__Task brief__
Where does the word "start" show up in the data? Please find each such line and copy it.

__Stored data__
------------------------------

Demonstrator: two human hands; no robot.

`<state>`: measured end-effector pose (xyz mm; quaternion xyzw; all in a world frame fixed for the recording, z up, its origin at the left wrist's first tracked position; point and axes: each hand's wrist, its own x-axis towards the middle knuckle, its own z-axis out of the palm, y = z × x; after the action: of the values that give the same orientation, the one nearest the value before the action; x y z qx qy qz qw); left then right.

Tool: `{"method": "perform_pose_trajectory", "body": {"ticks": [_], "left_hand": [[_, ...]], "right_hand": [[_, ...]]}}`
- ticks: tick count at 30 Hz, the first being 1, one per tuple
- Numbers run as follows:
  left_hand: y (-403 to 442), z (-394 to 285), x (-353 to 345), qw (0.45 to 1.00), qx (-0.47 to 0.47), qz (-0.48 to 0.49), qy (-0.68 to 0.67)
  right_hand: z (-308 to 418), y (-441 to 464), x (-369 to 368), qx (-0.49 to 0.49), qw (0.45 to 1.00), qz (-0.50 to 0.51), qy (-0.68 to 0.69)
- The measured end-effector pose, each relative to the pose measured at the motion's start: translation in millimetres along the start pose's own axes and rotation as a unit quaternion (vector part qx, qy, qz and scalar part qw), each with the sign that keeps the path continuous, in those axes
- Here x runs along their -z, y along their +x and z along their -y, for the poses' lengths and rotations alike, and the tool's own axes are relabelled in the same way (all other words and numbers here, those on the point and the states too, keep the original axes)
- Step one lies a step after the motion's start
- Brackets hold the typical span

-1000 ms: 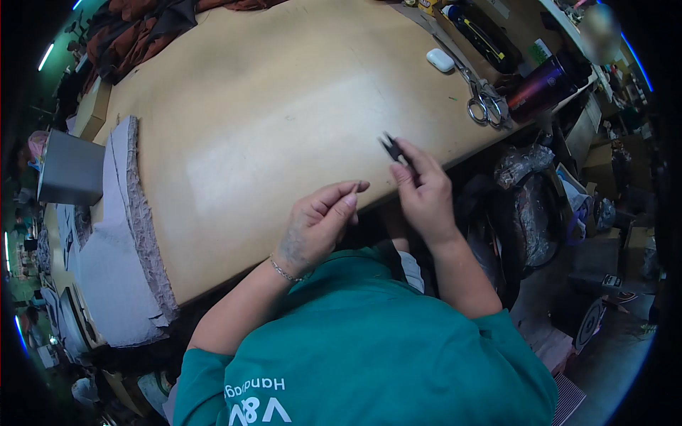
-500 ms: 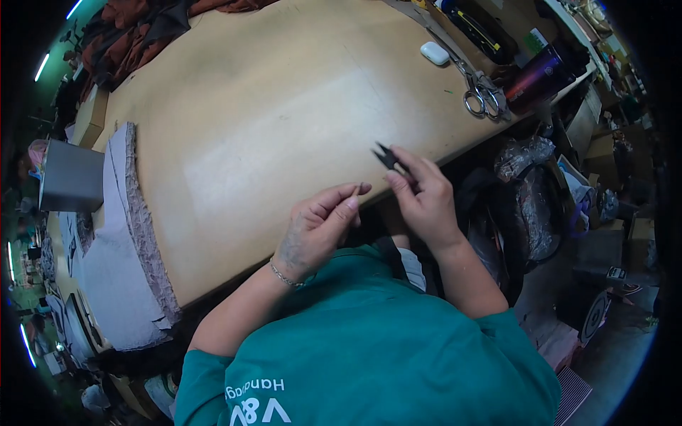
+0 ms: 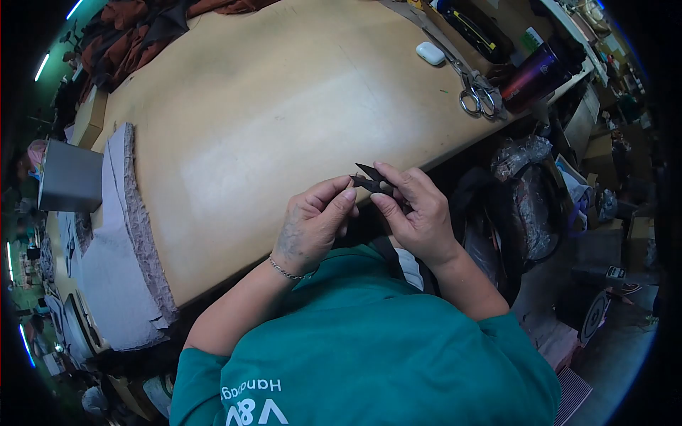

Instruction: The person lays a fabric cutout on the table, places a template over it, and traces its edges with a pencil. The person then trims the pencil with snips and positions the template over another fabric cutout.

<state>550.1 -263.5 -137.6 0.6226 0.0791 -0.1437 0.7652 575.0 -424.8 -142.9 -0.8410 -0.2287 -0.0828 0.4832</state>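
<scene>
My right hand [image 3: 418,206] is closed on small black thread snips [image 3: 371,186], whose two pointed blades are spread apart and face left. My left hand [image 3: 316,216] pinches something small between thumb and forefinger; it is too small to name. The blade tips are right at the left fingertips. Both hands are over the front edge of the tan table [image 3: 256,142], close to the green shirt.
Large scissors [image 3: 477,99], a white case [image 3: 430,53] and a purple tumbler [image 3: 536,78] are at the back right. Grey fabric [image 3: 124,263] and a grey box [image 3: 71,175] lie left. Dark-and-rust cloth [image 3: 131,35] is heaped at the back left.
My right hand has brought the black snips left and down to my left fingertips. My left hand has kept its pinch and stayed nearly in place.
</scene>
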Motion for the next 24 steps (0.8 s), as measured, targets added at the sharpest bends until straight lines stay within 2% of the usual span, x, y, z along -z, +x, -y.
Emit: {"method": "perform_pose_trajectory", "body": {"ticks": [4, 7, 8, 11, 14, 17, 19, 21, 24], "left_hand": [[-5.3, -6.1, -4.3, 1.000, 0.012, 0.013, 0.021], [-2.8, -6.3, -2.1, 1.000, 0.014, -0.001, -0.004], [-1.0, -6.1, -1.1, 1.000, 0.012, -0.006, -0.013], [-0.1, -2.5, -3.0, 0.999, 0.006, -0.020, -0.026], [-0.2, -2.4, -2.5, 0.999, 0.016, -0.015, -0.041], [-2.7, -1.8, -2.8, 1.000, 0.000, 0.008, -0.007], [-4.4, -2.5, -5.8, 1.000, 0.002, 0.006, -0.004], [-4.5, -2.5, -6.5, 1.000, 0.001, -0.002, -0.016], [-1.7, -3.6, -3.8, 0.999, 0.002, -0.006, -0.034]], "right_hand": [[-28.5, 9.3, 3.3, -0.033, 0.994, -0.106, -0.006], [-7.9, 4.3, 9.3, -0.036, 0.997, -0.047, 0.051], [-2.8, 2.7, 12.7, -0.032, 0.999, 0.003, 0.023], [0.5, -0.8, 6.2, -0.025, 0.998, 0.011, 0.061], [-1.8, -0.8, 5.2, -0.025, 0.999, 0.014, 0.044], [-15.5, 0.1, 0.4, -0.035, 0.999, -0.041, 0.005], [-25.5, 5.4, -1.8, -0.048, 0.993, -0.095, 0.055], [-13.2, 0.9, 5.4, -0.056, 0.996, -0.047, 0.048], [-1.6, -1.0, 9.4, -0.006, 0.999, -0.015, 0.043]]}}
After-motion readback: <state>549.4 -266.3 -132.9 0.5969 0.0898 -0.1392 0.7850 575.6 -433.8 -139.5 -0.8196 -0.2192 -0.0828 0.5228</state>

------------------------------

__Exercise response__
- The measured end-effector pose, each relative to the pose measured at the motion's start: translation in millimetres along the start pose's own axes and rotation as a unit quaternion (vector part qx, qy, qz and scalar part qw), each with the sign that keeps the path continuous, in those axes
- Step one lies a step after the motion's start

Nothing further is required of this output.